Deep Neural Networks (DNNs) have found extensive applications across diverse fields, such as image classification, speech recognition, and natural language processing. However, their susceptibility to various adversarial attacks, notably the backdoor attack, has repeatedly been demonstrated in recent years.
The backdoor attack aims to misclassify inputs with specific trigger pattern(s) into the pre-determined label(s) by training the model on the poisoned dataset. Backdoor attacks on DNNs can lead to severe real-world consequences, e.g., a deep leaning-based classifier in a self-driving car can be backdoored to misclassify a stop sign as a speed limit sign.

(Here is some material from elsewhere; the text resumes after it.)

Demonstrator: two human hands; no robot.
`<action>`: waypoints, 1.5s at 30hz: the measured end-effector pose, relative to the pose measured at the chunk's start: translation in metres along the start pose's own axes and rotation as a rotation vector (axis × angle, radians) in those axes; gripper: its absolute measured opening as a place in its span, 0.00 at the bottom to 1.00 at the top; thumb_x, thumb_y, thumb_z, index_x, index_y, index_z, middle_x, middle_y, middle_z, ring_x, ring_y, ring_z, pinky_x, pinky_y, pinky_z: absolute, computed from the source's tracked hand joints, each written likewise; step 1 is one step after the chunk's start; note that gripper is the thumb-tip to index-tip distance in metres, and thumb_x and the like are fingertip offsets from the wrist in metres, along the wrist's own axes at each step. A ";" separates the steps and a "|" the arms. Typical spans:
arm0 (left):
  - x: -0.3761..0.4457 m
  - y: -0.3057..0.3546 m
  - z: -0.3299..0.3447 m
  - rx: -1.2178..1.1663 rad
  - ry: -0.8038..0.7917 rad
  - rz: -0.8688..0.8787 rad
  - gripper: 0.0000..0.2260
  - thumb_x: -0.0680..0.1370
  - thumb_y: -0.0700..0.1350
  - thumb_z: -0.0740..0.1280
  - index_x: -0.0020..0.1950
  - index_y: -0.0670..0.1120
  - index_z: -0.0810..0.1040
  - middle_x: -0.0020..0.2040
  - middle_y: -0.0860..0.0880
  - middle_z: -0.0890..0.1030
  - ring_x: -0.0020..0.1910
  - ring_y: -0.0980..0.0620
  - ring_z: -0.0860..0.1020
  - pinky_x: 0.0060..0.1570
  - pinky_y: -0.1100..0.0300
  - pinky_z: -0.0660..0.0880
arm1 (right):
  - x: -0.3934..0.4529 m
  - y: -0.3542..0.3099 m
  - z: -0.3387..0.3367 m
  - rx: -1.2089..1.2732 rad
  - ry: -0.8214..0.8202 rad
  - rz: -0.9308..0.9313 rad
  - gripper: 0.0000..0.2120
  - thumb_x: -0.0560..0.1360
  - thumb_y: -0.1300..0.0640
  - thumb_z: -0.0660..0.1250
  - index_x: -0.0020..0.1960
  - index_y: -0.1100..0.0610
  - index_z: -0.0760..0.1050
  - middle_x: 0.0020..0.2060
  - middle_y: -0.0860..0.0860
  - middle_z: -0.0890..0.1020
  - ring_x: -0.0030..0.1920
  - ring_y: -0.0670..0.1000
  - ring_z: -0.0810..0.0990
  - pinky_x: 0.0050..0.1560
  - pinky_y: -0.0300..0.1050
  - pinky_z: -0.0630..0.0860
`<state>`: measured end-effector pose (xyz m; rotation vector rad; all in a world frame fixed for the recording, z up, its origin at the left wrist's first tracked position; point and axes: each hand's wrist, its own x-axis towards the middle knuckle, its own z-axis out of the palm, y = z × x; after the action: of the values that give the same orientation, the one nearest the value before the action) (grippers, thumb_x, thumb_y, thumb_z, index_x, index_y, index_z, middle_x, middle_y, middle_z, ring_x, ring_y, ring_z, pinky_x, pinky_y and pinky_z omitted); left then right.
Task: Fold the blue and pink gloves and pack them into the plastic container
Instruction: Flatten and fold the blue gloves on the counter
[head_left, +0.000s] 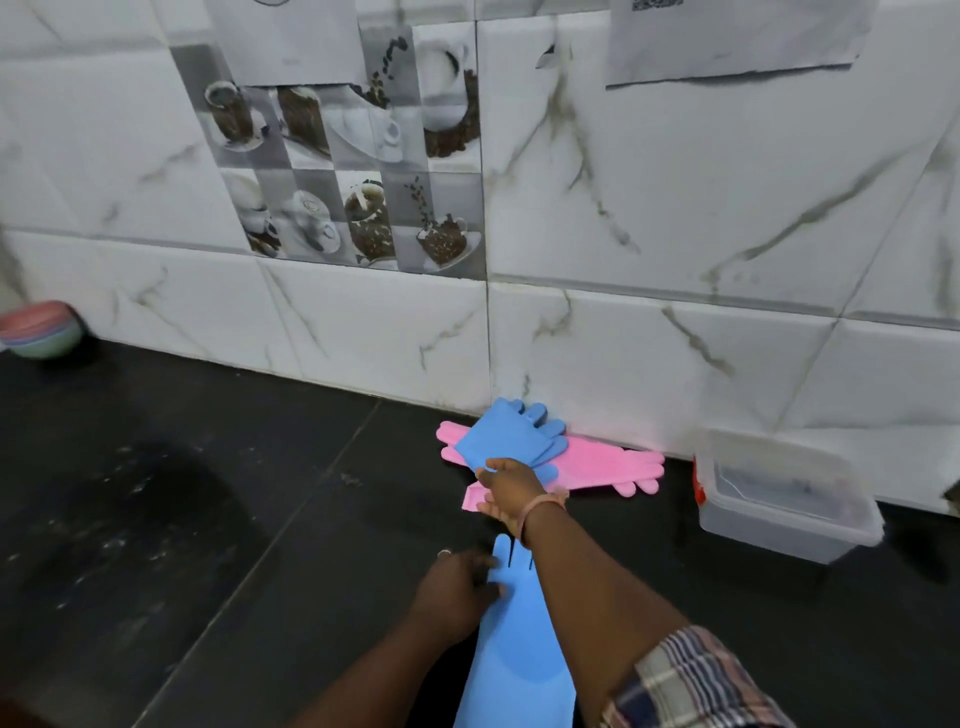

With an increasing of real-world data being represented as graphs, Graph Neural Networks (GNNs), a subset of the DNNs, have demonstrated remarkable performance in processing graph data. Despite their efficiency, GNNs, similar to other DNNs, are also vulnerable to backdoor attacks, which can lead to severe results, especially when GNNs are applied in security-related scenarios. Although backdoor attacks have been extensively studied in the image domain, we still need dedicated efforts for the graph domain due to the difference between graph data and other data, e.g., images.

This thesis embarks on an exploration of backdoor attacks on GNNs. Chapter 2 focuses on designing and investigating backdoor attacks on centralized GNNs. Specifically, we explore the influence of trigger injecting position on the backdoor attack performance on GNNs. To explore this impact, we propose approaches based on explanation techniques on GNNs, which contributes to exploring the interaction between the explainability and robustness of GNNs. Furthermore, we design a clean-label backdoor attack on GNNs to make the poisoned inputs more challenging to be detected.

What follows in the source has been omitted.